PROBLEM DESCRIPTION → Starting at the line below holding "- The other" and stopping at the line holding "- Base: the", print every line exactly, both ends included, and leave the rest out.
· · · ·
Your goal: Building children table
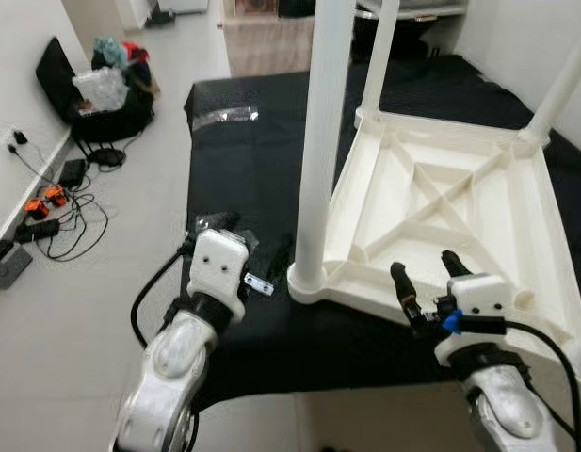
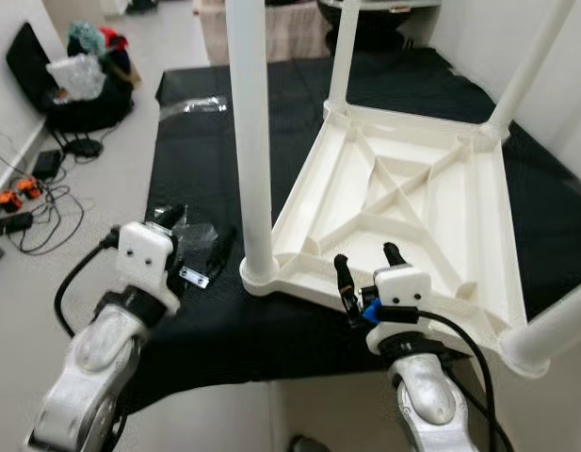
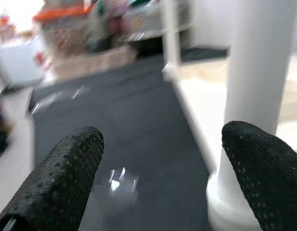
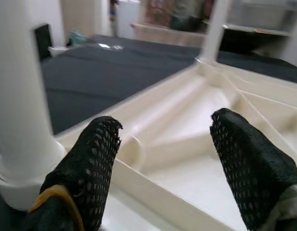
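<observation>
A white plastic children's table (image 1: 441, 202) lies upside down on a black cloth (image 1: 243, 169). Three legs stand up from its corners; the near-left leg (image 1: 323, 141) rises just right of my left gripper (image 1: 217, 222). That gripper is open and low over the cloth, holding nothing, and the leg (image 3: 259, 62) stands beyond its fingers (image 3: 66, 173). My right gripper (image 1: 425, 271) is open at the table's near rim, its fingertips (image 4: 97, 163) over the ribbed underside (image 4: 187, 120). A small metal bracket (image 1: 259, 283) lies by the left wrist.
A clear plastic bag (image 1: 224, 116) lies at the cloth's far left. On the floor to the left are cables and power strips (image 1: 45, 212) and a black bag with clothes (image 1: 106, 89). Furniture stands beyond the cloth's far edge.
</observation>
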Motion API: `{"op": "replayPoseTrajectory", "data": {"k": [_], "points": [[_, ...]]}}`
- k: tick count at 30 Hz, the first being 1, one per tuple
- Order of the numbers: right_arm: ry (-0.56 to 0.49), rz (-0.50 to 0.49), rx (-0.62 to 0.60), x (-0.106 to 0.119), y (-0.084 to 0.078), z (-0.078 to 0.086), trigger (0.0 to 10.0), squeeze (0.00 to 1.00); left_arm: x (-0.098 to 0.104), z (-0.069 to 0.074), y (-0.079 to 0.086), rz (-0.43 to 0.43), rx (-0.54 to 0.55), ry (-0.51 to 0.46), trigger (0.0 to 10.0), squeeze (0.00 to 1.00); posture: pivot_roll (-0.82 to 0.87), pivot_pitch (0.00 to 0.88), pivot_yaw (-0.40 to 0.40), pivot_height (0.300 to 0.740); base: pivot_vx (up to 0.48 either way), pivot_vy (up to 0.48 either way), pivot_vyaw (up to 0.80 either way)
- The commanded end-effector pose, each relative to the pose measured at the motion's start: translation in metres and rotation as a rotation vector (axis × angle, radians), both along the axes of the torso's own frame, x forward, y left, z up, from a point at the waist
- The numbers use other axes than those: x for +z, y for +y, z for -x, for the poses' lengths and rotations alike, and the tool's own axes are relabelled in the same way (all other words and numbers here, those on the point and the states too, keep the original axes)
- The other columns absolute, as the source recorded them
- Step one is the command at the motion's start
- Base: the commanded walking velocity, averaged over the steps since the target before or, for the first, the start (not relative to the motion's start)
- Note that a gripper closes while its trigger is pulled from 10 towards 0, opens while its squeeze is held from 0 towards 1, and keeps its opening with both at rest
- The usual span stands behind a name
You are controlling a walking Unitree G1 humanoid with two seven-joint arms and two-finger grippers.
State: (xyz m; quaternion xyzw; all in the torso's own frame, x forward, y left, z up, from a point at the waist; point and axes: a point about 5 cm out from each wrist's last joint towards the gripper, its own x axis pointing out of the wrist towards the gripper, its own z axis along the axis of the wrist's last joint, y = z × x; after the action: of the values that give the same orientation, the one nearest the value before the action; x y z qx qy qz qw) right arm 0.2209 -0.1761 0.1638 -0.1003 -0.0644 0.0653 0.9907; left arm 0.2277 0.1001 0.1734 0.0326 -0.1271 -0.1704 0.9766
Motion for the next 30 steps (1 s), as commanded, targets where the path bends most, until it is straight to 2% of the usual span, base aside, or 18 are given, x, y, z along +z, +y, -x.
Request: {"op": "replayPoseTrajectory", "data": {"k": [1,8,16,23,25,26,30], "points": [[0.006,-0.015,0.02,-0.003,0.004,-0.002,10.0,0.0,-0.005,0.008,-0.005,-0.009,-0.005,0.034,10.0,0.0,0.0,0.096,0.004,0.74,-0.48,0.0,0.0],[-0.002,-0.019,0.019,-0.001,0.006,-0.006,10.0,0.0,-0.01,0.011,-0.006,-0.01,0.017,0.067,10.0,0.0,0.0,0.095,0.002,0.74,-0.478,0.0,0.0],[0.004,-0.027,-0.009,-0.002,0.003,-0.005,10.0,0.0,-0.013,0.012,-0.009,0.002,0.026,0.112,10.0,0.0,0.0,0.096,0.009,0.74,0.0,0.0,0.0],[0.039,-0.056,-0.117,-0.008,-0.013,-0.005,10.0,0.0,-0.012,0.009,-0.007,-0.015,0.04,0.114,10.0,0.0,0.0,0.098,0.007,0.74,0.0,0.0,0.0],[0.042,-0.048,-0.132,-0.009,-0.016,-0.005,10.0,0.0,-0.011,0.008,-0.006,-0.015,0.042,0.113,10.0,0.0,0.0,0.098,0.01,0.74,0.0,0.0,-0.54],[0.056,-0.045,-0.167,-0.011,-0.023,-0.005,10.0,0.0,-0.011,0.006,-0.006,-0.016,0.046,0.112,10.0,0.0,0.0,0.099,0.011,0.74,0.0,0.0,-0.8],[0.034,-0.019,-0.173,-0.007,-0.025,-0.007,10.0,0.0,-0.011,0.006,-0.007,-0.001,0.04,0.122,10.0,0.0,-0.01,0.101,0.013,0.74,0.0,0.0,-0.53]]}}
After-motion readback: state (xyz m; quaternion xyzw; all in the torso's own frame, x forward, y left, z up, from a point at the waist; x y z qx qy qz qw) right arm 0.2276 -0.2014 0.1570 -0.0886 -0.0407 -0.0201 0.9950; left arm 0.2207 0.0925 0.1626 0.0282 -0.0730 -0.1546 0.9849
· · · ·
RESPONSE TO THIS TASK →
- The other columns absolute, as the source recorded them
- Step one is the command at the motion's start
- Base: the commanded walking velocity, averaged over the steps since the target before or, for the first, the start (not relative to the motion's start)

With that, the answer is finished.